━━━ DATA PROVIDED
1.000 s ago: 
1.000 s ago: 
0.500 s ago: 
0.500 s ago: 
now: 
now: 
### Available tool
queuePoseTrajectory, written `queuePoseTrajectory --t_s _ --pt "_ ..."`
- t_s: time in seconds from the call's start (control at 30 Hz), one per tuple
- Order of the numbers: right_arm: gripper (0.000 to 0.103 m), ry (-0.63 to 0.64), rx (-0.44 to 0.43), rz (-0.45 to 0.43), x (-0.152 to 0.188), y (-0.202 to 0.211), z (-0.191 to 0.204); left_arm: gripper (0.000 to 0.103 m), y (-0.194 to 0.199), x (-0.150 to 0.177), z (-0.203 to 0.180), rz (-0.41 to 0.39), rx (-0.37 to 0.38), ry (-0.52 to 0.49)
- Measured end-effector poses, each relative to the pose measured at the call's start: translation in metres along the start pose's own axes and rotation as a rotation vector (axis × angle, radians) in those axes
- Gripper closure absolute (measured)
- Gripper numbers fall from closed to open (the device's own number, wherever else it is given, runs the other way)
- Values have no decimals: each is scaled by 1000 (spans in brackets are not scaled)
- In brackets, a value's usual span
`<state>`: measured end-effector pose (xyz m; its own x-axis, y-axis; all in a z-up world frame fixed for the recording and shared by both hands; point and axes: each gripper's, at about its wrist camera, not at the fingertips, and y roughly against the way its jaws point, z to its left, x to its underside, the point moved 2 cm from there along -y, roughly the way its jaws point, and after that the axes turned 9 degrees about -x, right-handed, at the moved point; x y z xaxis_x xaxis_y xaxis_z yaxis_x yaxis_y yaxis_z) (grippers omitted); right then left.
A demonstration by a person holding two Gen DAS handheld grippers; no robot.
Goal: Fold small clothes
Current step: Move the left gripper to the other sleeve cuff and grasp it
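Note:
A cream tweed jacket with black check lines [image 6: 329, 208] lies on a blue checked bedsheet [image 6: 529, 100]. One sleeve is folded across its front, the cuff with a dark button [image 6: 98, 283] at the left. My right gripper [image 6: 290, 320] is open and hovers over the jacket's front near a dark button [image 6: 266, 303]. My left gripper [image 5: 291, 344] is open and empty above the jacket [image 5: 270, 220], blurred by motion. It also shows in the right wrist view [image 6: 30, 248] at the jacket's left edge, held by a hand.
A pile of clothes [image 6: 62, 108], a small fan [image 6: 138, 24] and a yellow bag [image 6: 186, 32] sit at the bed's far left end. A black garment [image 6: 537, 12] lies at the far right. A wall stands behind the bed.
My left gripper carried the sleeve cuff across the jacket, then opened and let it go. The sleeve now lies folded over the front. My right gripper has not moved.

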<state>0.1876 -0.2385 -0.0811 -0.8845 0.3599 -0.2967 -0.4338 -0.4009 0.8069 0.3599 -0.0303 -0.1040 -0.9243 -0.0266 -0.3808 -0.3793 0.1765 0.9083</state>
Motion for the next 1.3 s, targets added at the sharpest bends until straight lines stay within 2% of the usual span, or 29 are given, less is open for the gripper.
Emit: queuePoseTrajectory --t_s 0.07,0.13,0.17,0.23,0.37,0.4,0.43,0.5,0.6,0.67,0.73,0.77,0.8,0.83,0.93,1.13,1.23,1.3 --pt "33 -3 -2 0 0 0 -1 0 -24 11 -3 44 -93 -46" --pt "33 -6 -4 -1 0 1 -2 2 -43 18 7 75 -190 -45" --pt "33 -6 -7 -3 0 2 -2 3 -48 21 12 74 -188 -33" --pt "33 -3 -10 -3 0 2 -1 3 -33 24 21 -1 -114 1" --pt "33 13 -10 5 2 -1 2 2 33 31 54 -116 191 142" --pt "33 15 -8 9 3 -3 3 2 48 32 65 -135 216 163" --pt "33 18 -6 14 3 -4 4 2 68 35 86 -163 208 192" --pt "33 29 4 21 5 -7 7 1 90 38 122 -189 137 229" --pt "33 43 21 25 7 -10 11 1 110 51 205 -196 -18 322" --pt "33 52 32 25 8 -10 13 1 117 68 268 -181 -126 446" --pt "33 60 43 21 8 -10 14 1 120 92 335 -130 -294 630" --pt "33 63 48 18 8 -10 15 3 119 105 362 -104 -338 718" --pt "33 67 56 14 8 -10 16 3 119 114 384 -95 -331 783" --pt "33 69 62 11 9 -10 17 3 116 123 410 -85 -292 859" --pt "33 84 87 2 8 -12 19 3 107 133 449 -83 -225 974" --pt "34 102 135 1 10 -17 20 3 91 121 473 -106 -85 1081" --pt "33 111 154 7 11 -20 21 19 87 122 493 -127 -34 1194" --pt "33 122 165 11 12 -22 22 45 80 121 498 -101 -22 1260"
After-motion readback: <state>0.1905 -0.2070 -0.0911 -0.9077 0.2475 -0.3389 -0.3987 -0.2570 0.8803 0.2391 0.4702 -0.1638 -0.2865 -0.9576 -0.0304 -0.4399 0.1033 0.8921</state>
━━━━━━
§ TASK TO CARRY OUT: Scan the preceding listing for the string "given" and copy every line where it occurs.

§ EXERCISE OUTPUT:
- Gripper numbers fall from closed to open (the device's own number, wherever else it is given, runs the other way)
Motion for the next 1.3 s, targets added at the sharpest bends until straight lines stay within 2% of the usual span, or 29 are given, less is open for the gripper.

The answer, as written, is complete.